*Assignment*.
Give back the lines below exactly, but do not include any pictures.

════════

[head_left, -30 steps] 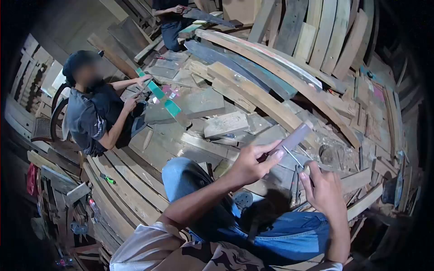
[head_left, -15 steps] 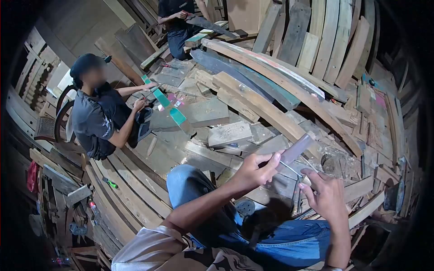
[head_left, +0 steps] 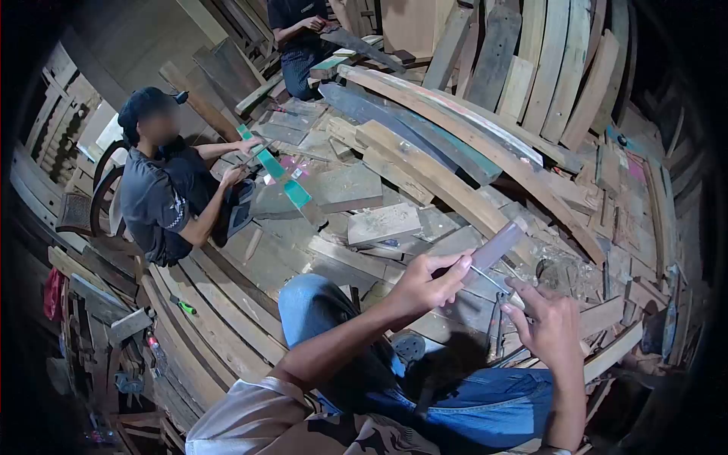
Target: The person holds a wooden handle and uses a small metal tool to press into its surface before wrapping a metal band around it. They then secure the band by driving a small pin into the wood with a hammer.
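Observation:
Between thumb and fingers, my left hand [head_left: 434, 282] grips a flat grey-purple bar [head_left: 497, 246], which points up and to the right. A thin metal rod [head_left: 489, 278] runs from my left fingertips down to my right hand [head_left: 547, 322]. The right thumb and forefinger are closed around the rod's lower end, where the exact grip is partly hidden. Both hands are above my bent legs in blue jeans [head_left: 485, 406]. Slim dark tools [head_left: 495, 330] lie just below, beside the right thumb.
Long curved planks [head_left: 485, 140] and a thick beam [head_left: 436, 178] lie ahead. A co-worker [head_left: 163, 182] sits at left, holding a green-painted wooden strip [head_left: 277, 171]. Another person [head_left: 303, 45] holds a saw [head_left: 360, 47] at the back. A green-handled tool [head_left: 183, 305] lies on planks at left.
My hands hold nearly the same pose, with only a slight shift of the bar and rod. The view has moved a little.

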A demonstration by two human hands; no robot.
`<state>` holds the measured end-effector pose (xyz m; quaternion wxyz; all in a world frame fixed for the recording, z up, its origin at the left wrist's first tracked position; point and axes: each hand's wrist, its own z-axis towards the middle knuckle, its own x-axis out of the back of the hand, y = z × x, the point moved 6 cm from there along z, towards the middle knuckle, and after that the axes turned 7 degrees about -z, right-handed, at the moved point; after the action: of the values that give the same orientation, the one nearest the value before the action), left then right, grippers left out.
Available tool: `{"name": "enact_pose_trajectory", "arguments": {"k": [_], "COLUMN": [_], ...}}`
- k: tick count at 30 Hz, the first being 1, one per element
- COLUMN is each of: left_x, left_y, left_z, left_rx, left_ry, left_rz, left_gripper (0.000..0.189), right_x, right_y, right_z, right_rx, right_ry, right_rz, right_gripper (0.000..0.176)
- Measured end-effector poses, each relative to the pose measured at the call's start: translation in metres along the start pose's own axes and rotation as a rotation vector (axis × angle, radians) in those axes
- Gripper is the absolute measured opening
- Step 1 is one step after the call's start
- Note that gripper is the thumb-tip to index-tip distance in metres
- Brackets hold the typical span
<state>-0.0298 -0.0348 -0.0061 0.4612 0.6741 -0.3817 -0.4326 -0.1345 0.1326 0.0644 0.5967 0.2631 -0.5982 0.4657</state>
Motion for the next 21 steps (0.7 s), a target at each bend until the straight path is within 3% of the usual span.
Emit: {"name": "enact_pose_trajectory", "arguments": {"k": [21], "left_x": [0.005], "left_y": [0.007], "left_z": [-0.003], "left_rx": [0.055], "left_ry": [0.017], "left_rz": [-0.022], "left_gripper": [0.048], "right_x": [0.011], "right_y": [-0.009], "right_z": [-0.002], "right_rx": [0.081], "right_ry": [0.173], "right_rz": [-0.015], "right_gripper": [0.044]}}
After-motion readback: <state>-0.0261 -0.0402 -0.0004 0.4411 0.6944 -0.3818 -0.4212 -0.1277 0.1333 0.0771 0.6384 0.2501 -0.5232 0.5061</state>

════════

*Solution to this task*.
[head_left, -30 steps] 
[head_left, -15 steps] 
[head_left, +0 steps] 
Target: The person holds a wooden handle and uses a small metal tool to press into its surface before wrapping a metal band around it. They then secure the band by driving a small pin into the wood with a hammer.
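Observation:
Between thumb and fingers, my left hand [head_left: 434, 282] grips a flat grey-purple bar [head_left: 497, 246], which points up and to the right. A thin metal rod [head_left: 489, 278] runs from my left fingertips down to my right hand [head_left: 547, 322]. The right thumb and forefinger are closed around the rod's lower end, where the exact grip is partly hidden. Both hands are above my bent legs in blue jeans [head_left: 485, 406]. Slim dark tools [head_left: 495, 330] lie just below, beside the right thumb.
Long curved planks [head_left: 485, 140] and a thick beam [head_left: 436, 178] lie ahead. A co-worker [head_left: 163, 182] sits at left, holding a green-painted wooden strip [head_left: 277, 171]. Another person [head_left: 303, 45] holds a saw [head_left: 360, 47] at the back. A green-handled tool [head_left: 183, 305] lies on planks at left.
My hands hold nearly the same pose, with only a slight shift of the bar and rod. The view has moved a little.
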
A demonstration by two human hands; no robot.
`<state>` holds the measured end-effector pose (xyz m; quaternion wxyz; all in a world frame fixed for the recording, z up, its origin at the left wrist's first tracked position; point and axes: each hand's wrist, its own z-axis towards the middle knuckle, its own x-axis out of the back of the hand, y = z × x, the point moved 6 cm from there along z, towards the middle knuckle, and after that the axes turned 7 degrees about -z, right-handed, at the moved point; after the action: of the values that give the same orientation, the one nearest the value before the action), left then right, grippers left out.
Available tool: `{"name": "enact_pose_trajectory", "arguments": {"k": [_], "COLUMN": [_], ...}}`
- k: tick count at 30 Hz, the first being 1, one per element
- COLUMN is each of: left_x, left_y, left_z, left_rx, left_ry, left_rz, left_gripper (0.000..0.189), right_x, right_y, right_z, right_rx, right_ry, right_rz, right_gripper (0.000..0.176)
- Measured end-effector poses, each relative to the pose measured at the call's start: translation in metres along the start pose's own axes and rotation as a rotation vector (axis × angle, radians) in those axes
- Gripper is the absolute measured opening
- Step 1 is one step after the call's start
- Note that gripper is the thumb-tip to index-tip distance in metres
- Brackets hold the typical span
<state>-0.0298 -0.0348 -0.0061 0.4612 0.6741 -0.3817 -0.4326 -0.1345 0.1326 0.0644 0.5967 0.2631 -0.5982 0.4657</state>
Motion for the next 21 steps (0.7 s), a target at each bend until the straight path is within 3% of the usual span.
Emit: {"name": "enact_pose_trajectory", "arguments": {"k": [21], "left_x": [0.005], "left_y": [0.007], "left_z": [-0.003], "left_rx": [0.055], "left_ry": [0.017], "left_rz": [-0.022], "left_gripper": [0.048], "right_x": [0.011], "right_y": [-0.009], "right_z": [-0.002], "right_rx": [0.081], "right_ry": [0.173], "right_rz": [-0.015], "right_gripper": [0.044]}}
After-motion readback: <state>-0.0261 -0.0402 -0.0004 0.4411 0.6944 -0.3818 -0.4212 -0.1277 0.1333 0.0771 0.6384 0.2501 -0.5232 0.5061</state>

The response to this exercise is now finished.